WHAT IS REQUIRED
Using the listing below, return every line that includes "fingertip".

INFORMATION PROVIDED

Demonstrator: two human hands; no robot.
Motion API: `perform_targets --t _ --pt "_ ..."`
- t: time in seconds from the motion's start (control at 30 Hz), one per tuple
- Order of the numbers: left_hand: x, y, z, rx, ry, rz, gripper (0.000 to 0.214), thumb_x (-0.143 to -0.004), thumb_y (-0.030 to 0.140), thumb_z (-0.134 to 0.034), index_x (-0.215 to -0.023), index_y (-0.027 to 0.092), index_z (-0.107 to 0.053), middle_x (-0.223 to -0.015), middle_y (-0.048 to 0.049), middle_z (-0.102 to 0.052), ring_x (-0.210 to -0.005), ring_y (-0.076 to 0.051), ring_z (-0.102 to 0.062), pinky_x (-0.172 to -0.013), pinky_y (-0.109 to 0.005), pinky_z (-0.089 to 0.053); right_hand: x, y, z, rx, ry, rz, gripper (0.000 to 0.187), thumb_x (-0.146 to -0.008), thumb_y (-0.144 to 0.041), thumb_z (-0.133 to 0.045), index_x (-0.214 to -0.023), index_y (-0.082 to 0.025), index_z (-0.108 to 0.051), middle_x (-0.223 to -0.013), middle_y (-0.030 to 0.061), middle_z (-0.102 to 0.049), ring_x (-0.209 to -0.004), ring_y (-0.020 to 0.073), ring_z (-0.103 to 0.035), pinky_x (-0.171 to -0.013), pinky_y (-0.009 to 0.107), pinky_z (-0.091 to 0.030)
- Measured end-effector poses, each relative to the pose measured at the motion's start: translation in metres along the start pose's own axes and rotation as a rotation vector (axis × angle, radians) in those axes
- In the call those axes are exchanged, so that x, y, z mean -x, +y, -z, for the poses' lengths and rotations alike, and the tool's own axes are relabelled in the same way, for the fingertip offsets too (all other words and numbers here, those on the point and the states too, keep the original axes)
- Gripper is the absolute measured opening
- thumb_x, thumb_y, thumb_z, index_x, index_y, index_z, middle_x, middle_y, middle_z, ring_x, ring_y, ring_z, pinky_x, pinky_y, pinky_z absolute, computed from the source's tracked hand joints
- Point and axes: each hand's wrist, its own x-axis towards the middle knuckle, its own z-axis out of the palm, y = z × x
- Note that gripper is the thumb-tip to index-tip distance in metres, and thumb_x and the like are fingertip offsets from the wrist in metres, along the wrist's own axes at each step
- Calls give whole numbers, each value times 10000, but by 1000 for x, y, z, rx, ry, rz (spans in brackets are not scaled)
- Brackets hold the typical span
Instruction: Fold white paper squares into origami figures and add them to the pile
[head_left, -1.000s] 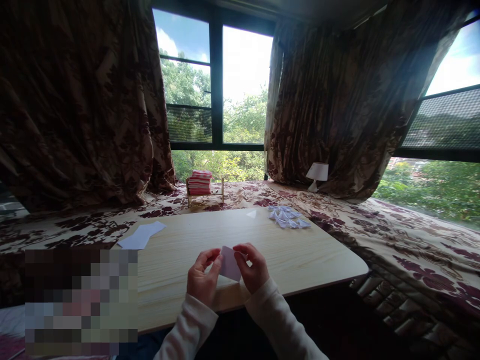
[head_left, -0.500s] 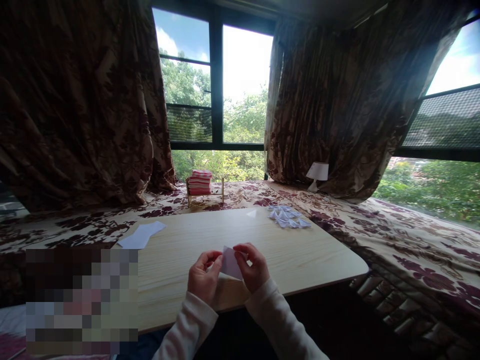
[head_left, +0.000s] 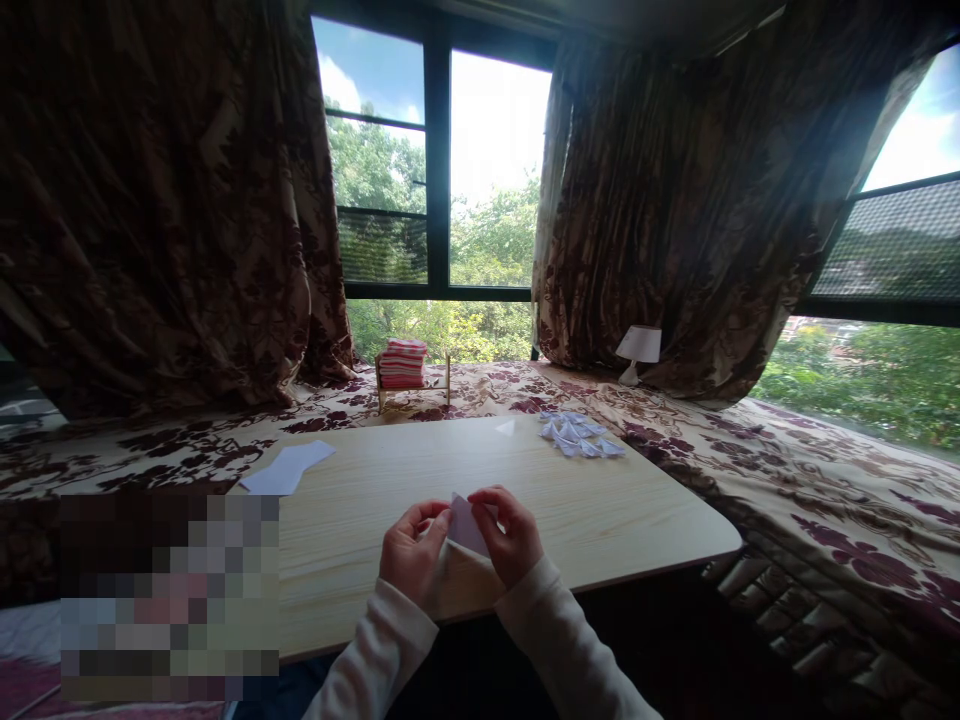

WRITTEN ANSWER
- In the call those axes are exchanged, so that x, y, z mean -x, +y, -z, for the poses' lengths and rotations alike, and the tool's own axes are relabelled in the same way, for the fingertip offsets too (all other words and numbers here, those on the point and the states too, keep the original axes)
- Note that gripper is the thumb-tip to index-tip distance in metres, and thumb_x and the like are fingertip offsets from the wrist in metres, along the wrist's own axes at each step

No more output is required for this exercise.